Cisco Support Community
cancel
Showing results for 
Search instead for 
Did you mean: 
Announcements

Welcome to Cisco Support Community. We would love to have your feedback.

For an introduction to the new site, click here. And see here for current known issues.

New Member

one pix - two ISP

hello,

we have one PIX 535 6.2(2), one DMZ, one ISP and one internal network.

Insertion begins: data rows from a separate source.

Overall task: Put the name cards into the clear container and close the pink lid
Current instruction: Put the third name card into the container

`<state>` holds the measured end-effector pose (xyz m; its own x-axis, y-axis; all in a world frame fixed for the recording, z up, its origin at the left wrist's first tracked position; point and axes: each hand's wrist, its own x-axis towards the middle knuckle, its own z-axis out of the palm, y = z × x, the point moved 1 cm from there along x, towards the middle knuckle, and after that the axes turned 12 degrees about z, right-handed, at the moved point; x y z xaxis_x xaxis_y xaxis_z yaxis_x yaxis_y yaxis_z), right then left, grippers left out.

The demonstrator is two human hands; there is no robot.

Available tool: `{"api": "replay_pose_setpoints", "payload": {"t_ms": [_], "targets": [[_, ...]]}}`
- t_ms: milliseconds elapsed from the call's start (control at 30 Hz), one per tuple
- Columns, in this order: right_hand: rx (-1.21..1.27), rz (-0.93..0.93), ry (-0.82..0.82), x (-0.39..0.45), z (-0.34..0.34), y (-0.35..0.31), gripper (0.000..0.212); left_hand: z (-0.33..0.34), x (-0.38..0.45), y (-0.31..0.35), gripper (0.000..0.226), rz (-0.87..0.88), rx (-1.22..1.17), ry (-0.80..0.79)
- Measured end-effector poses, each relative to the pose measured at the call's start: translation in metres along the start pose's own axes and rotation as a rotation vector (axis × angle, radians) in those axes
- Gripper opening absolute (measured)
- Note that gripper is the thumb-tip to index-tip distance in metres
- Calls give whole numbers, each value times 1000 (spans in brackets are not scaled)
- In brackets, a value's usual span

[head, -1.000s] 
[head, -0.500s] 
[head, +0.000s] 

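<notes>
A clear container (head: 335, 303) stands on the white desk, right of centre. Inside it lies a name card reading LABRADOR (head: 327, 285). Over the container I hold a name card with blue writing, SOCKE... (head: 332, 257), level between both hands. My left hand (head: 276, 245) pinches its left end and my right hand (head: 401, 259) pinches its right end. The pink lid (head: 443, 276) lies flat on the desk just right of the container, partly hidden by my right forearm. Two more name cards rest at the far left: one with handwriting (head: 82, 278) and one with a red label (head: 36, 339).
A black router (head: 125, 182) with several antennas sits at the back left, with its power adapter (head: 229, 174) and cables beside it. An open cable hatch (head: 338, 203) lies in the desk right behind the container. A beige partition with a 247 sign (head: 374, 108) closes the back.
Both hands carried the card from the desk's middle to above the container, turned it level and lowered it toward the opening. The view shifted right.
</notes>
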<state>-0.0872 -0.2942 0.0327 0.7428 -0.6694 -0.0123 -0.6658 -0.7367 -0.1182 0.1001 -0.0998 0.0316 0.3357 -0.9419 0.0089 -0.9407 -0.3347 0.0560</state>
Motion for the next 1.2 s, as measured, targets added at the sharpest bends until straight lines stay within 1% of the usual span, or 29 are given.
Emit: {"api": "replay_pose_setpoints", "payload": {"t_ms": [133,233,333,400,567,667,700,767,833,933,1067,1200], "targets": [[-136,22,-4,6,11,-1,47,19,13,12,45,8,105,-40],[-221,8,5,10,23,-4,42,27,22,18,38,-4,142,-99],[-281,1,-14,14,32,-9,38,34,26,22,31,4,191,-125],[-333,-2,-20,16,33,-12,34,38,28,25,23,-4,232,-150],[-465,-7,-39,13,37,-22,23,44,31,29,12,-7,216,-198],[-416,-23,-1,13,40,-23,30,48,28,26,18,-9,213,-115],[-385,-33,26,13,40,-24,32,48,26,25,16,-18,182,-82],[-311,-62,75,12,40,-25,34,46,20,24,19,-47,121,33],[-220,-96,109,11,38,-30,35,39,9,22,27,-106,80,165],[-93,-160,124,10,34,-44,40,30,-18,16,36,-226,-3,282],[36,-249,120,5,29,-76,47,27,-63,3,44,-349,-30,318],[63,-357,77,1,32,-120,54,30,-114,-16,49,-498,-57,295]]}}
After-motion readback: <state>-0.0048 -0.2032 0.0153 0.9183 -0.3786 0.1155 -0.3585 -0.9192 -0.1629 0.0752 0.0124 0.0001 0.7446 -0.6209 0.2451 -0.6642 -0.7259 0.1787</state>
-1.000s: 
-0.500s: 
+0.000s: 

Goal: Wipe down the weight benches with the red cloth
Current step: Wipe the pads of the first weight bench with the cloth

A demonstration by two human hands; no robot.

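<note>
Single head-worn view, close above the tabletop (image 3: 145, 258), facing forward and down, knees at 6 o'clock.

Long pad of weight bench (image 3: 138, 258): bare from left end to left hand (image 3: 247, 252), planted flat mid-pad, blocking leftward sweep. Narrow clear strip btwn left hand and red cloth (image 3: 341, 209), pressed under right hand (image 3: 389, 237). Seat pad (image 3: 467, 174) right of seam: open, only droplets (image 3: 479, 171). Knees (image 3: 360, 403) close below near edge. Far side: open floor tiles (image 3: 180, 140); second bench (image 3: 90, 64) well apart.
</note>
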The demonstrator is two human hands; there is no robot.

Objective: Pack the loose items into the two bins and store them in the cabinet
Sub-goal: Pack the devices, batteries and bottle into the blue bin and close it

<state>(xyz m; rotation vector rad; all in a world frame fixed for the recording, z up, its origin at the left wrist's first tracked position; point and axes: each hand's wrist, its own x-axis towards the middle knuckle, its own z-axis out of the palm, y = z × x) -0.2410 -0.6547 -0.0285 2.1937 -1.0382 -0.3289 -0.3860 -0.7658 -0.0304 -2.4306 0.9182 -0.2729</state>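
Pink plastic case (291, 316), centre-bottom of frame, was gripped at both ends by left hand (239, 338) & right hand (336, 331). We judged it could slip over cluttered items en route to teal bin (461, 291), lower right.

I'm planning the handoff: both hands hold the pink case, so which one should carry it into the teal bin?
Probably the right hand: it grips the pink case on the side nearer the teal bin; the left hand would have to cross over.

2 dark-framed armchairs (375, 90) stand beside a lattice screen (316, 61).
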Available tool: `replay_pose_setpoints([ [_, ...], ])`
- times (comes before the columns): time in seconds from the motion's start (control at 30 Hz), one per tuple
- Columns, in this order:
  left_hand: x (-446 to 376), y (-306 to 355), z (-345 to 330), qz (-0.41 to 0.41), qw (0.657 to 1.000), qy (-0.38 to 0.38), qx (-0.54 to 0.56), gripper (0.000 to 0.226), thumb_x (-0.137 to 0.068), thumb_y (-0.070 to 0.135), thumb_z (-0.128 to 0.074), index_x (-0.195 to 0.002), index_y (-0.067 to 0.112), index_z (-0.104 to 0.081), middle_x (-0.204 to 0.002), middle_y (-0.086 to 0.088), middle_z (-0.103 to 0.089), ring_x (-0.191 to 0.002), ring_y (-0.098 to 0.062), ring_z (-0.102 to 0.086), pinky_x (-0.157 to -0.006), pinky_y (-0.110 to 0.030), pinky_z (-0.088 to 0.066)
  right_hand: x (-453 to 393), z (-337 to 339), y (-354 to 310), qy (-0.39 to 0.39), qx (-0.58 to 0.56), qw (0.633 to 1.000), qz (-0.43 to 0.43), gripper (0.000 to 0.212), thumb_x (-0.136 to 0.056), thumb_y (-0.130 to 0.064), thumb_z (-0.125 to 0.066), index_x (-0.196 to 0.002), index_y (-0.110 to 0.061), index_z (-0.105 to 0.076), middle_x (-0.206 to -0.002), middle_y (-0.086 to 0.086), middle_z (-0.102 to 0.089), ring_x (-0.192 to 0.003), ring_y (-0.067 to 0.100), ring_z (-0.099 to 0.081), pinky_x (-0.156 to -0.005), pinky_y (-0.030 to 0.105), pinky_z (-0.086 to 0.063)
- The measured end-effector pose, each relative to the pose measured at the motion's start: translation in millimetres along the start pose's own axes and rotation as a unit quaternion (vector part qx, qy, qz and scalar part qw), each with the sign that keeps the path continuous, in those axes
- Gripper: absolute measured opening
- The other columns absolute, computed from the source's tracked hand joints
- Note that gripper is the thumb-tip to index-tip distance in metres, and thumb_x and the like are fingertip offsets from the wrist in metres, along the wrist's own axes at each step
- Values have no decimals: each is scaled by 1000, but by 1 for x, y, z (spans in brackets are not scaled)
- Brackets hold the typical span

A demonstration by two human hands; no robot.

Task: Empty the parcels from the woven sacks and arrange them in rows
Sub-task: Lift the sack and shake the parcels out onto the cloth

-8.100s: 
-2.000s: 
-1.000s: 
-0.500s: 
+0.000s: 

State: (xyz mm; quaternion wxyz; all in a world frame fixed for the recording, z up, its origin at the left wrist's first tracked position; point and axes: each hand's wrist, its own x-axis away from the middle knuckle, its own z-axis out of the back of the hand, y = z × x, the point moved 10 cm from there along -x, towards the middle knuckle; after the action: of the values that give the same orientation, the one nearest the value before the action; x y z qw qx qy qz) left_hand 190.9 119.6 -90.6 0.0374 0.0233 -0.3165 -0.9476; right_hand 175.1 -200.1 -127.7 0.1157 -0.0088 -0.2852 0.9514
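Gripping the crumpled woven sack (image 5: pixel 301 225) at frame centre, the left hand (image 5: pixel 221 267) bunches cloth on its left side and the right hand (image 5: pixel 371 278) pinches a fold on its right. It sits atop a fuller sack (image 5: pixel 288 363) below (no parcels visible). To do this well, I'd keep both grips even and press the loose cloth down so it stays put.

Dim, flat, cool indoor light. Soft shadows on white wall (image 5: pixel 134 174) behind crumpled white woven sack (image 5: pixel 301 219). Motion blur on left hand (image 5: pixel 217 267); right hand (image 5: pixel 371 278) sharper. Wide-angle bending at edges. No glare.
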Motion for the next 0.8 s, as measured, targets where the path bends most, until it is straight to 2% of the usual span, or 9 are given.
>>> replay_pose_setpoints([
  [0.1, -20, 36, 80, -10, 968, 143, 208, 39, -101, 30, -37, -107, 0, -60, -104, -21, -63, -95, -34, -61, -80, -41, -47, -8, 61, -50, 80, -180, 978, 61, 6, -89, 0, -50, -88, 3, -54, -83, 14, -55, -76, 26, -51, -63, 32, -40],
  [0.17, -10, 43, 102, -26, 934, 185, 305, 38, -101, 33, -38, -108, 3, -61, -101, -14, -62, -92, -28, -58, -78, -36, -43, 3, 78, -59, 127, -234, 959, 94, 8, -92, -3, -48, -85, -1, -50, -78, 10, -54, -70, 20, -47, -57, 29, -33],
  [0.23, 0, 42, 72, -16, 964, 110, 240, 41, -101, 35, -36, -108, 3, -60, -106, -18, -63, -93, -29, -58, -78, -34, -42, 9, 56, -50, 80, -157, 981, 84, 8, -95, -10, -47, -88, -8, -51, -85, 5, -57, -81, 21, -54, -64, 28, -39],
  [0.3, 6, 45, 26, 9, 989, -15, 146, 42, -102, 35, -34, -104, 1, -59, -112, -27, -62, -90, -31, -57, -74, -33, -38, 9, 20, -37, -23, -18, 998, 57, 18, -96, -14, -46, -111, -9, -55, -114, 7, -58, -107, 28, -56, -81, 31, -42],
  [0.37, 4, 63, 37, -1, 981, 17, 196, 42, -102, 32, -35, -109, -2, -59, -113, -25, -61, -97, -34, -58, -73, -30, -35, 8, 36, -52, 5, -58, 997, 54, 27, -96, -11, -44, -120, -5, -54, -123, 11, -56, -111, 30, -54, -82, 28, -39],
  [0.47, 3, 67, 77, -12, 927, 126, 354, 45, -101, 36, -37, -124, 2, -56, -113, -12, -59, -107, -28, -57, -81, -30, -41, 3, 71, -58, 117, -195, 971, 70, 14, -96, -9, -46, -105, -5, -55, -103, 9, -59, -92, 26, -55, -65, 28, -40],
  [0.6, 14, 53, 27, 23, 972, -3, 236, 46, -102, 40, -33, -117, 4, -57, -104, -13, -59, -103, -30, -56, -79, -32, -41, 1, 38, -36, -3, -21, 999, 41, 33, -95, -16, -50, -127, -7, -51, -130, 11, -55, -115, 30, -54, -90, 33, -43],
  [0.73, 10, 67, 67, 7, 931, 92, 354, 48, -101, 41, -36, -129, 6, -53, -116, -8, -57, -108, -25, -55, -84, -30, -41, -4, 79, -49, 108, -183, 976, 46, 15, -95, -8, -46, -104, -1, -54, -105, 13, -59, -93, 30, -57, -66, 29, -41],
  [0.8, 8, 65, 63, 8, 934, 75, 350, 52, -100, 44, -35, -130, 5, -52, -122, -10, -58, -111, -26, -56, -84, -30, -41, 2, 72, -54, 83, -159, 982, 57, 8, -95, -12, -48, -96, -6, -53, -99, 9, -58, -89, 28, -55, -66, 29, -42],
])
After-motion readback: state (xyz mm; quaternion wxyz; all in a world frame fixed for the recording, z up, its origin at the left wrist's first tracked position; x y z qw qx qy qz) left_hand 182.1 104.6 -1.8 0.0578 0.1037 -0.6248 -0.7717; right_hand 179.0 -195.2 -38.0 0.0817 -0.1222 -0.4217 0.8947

And we have a new requierement: to create a new DMZ and to permit acces to this DMZ through a new ISP that will be attached to "other" external interface of the PIX. So, the final diagram will look like this:

outside interface 1 --> ISP1

outside interface 2 --> ISP2

inside interface --> inside network

dmz interface 1 -- > DMZ network 1

dmz interface 2 -- > DMZ network 2

We have had problems making this configuration to work.

the pix can't ping past the directly attached interface of the router of the ISP2.

we haven't tried to "static" any server in this new DMZ because we can't even make icmp packets pass the router of the second ISP.

We attached a temporarly firewall (a microsoft ISA server) between this new DMZ and this new ISP and it worked well, so any problem in the router of the ISP2 is discarded... but this solution is temporary and we would like to use the pix for this.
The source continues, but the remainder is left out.